Le sondeur du temps profond
Poème spéculatif.
Sondeur du temps profond, tu plonges loin dans l’avenir et le passé, Terre et humanité méconnaissables, peut-être inexistantes ou scindées, toutes les langues sont mortes, et tant de livres illisibles que des larmes te viennent. Tu récupères leur sel pour la pile de ta sonde, de quoi assurer ton retour.
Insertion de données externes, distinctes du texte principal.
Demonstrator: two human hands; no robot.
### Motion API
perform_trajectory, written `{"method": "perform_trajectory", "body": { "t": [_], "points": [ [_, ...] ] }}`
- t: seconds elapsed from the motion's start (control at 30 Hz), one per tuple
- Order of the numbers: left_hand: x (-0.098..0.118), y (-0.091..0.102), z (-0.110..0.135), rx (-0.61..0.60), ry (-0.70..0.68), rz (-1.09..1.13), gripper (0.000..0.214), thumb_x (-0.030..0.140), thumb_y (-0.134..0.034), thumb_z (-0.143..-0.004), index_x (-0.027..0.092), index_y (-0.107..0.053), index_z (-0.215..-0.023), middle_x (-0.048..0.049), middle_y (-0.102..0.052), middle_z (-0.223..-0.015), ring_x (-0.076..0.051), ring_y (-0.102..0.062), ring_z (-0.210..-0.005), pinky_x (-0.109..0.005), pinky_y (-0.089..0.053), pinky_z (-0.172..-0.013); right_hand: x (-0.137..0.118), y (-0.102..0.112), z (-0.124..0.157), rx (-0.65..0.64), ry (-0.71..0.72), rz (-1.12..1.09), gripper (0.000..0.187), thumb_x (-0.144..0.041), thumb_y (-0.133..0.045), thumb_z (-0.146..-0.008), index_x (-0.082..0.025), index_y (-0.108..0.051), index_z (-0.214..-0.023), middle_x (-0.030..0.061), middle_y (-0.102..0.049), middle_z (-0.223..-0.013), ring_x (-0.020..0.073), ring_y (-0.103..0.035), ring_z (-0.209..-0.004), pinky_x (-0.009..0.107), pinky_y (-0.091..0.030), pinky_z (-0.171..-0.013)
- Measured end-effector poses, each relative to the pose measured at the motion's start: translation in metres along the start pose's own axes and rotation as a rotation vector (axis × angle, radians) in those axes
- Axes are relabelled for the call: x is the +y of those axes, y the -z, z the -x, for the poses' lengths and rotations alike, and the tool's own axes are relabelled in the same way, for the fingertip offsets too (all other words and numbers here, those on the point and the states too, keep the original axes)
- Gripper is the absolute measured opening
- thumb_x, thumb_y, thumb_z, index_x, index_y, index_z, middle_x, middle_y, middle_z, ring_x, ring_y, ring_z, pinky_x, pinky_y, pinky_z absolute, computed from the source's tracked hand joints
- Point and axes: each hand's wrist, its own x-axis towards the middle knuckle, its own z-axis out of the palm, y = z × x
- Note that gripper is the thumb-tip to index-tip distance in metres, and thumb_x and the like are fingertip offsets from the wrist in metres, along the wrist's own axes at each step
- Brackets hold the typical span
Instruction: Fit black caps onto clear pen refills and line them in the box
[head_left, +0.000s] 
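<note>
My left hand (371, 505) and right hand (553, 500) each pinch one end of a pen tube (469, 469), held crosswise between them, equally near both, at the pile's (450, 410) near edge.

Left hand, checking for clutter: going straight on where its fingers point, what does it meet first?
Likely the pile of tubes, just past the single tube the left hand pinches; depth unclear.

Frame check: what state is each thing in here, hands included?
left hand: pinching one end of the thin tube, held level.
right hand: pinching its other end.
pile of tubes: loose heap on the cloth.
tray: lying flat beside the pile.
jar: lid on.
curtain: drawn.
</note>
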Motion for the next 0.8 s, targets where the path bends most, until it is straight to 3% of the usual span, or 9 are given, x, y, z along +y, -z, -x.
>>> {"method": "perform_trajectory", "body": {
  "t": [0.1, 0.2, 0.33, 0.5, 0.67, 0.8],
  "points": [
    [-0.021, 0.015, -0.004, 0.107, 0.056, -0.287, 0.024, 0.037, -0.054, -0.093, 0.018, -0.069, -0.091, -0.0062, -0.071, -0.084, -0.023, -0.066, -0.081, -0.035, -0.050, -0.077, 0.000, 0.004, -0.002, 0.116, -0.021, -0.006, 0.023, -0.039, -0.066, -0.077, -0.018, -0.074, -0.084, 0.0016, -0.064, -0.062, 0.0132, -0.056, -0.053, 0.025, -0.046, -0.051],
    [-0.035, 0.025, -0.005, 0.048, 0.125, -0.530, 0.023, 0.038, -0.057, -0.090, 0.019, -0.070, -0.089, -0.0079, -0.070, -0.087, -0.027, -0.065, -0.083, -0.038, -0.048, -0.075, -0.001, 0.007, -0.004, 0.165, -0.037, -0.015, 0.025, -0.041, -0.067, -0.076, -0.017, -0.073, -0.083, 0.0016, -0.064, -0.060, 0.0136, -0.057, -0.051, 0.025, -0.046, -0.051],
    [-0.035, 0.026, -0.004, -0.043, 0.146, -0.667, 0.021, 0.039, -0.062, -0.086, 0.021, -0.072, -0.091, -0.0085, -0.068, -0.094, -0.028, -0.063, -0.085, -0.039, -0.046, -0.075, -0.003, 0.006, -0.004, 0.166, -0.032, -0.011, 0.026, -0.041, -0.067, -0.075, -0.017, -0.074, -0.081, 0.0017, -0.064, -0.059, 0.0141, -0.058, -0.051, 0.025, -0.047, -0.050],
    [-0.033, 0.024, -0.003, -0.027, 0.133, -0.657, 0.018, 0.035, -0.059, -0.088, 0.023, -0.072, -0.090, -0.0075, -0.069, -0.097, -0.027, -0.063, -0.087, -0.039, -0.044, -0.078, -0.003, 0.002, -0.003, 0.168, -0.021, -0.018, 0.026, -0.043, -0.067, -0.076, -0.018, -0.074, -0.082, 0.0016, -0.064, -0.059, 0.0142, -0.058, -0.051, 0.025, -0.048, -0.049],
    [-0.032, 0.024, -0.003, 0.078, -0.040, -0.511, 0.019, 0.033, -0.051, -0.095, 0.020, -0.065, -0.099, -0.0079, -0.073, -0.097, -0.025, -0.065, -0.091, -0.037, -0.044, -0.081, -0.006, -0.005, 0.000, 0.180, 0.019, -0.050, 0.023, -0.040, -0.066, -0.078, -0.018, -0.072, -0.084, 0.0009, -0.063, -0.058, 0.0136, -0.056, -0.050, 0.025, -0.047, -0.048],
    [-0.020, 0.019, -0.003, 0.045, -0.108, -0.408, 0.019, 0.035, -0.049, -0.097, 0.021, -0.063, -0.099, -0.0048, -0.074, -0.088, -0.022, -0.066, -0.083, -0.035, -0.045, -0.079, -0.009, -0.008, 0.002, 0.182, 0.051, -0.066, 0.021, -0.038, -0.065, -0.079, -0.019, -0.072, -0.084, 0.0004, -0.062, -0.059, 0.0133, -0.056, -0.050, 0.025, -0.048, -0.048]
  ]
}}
Tu ne cilles pourtant pas en voyant surgir et disparaître des civilisations entières en moins de temps qu’il n’en faut pour te moucher. Les mêmes rêves de grandeur finissant dans le sable ne t’émeuvent plus. Tu as cessé de croire en la postérité. Notre existence braillarde représente à peine une vertèbre sur l’échine du temps profond qui traverse les strates géologiques et renverse le ciel. Inutile de lever la tête – à ces échelles, tout devient flou et indécis, et l’on est plusieurs choses à la fois.
Mais au lieu des sempiternelles angoisses pascaliennes, tu y trouves un étrange réconfort. Tu ne reconnais rien, mais l’inverse est aussi vrai : il n’y a personne pour te reconnaître (et peut-être n’y a-t-il véritablement personne). Intrus voyageant incognito, tu es seul au monde et tu souris. Un écrivain que j’aime, Milanais d’adoption, t’envierait presque. L’indifférence te sied.
Tu repars avant de trébucher dans je ne sais quel présent – le mien peut-être ? Évite-le, crois-moi, je ne voudrais pas que tu y restes pour un amour qui te presse. Spéculer, c’est temporiser. Les meilleurs sursoient ainsi à épuiser une vie.